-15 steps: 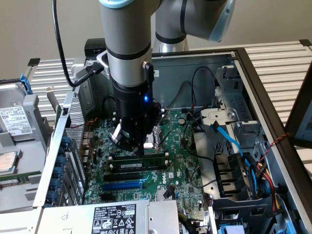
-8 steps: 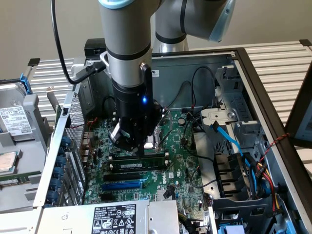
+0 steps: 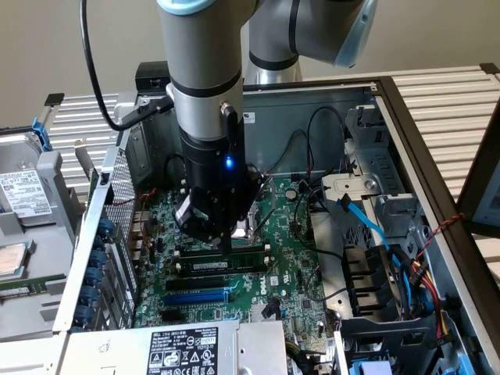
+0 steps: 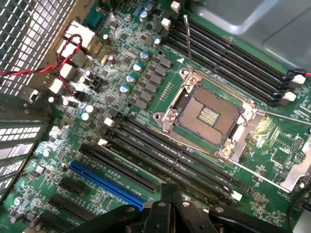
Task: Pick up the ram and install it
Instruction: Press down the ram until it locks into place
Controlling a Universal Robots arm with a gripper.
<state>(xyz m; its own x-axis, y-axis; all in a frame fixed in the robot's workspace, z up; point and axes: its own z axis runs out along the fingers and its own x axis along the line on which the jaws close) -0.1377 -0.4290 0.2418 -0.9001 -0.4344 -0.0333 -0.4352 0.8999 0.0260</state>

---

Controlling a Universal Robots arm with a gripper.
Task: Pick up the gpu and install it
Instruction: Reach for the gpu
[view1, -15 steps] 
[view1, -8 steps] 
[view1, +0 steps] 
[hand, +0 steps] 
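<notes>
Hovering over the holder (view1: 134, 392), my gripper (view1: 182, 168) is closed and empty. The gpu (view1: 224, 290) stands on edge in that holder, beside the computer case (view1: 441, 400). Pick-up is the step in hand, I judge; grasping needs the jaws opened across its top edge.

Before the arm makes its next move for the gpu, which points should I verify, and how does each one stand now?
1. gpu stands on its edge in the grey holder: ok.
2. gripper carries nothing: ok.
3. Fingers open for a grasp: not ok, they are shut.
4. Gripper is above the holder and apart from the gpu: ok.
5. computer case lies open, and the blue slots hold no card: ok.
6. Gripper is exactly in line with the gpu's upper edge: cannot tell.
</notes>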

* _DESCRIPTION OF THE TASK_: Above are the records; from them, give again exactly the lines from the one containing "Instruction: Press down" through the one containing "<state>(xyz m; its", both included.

* _COMPLETED EXERCISE_:
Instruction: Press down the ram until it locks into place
Controlling a Universal Robots arm with a gripper.
<state>(xyz m; its own x-axis, y-axis; all in a frame fixed in the robot's workspace, z up; point and axes: its own z axis runs out along the fingers and its own x axis along the line on which the jaws close) -0.1377 -0.4290 0.2418 -0.9001 -0.4344 -0.0333 -0.4352 0.8999 0.0260</state>

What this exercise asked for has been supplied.